At its core, this case — so complex and multifaceted in its chicanery and criminality that Casolaro dubbed it “The Octopus” — involved a software manufacturer who accused the U.S. Justice Department of stealing and rejiggering his work for nefarious purposes. But this turns out to be just one dark twist on a road connected to the Iran-Contra scandal, to charges about Iran deliberately holding back American hostages to help Ronald Reagan win the 1980 presidential election, to the retrofitting of a bank that enabled U.S. intelligence agencies to fund the Nicaraguan contras, and more.

Orlando ‘s play (with a program note that makes it clear this is not a hardcore documentary), captures the gallery of rogues and victims with whom Danny conducted interviews during the many months of investigative work he did before his death.

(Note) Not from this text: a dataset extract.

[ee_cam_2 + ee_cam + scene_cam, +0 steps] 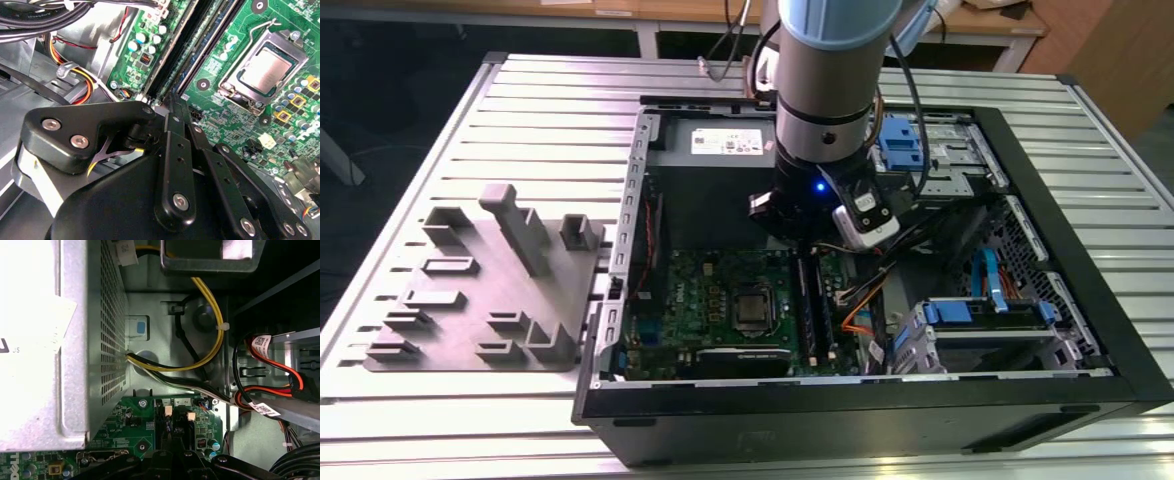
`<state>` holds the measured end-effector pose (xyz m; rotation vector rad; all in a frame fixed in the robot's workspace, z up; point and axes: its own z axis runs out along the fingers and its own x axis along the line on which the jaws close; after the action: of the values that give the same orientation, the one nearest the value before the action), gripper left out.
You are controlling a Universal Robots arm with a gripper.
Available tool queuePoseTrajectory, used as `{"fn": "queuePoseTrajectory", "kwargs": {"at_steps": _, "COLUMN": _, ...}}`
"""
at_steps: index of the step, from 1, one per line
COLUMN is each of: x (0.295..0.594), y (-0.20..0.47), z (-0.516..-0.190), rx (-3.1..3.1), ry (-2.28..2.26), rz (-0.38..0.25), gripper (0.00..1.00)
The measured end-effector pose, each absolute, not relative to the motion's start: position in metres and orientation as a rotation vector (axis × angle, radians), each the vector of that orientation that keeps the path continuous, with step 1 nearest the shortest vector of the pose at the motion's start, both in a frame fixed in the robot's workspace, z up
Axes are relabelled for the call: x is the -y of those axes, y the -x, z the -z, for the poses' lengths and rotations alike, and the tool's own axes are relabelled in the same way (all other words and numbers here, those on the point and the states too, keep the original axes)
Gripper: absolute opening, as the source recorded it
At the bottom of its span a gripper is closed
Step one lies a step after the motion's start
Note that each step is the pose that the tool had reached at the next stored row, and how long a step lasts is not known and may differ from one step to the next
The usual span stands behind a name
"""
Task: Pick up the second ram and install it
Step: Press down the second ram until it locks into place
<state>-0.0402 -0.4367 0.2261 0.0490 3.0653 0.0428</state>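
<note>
Gripper [172, 107] sits low inside the open computer case [1067, 385], its black fingers [176, 145] drawn close together in the second wrist view, pointing at the near end of the memory slots [200, 45]. Whether they clamp anything I cannot tell; no board is clearly visible between them. In the exterior view the gripper [817, 245] hangs under the grey arm [827, 70], right above the top end of the long dark slots that run beside the processor socket [754, 310].

A thin green strip lies in one of those slots in the second wrist view, which looks like the second ram [192, 50] already seated on the motherboard [295, 125], though I cannot be sure which stick it is. The slots run between the metal-lidded processor socket [264, 67] and a row of small capacitors [145, 42].

In the first wrist view the perforated power supply box [90, 340] stands next to a bundle of yellow, black and white cables [200, 360], with red and black cables [280, 385] farther off.

On the exterior view's left, a grey plastic fixture block [487, 285] rests on the ribbed metal counter [480, 130], just beside the case.
</note>
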Motion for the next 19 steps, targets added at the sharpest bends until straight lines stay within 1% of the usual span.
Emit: {"fn": "queuePoseTrajectory", "kwargs": {"at_steps": 19, "x": 0.4367, "y": 0.0402, "z": -0.2217, "rx": -3.065, "ry": -0.049, "rz": -0.043, "gripper": 0.07}}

Serving as Orlando’s alter ego is Thomas Vacarro (a searing turn by Demetrios Troy), a hungrily aspiring Hollywood screenwriter whose sense of guilt about his cousin’s death is connected to the fact that he smelled his own good fortune in the story Danny uncovered. Both men are second generation Italian immigrants (with Thomas’ dad running a New York pizzeria, while Danny’, a doctor, left him with money now mostly gone). And along with competitiveness, there is an affection and loyalty between the two that is palpable.

Danny (Kyle Hatley, who bears an uncanny resemblance to the photo of the real man, and does a fine job of suggesting his escalating panic), initially meets the software engineer, Bill Hamilton (Jamie Vann in one of several wildly inspired portrayals). He then moves on to Michael Riconsciuto (Mark Richard, brilliant and tragicomic as an emotionally unstable computer nerd); Brian Ehrlich (Dennis William Grimes as a creepy official with high-placed connections), and most haunting of all, Robert Nichols (Philip Earl Johnson, whose portrayal of a master manipulator with ice in his veins has a touch of pure genius.)

Orlando asks: Where does patriotism end and boundless self-interest begin? Have governments lost all legitimacy and become hopelessly mired in the black arts of international corruption and manipulation? And where do we go from here? In short, he has given us a demoralizing thriller with a very deep soul.

NOTE: TimeLine ‘s powerful production of “My Name is Asher Lev” continues through Oct. 18 at the theater’s satellite location, Stage 773, 1225 W. Belmont.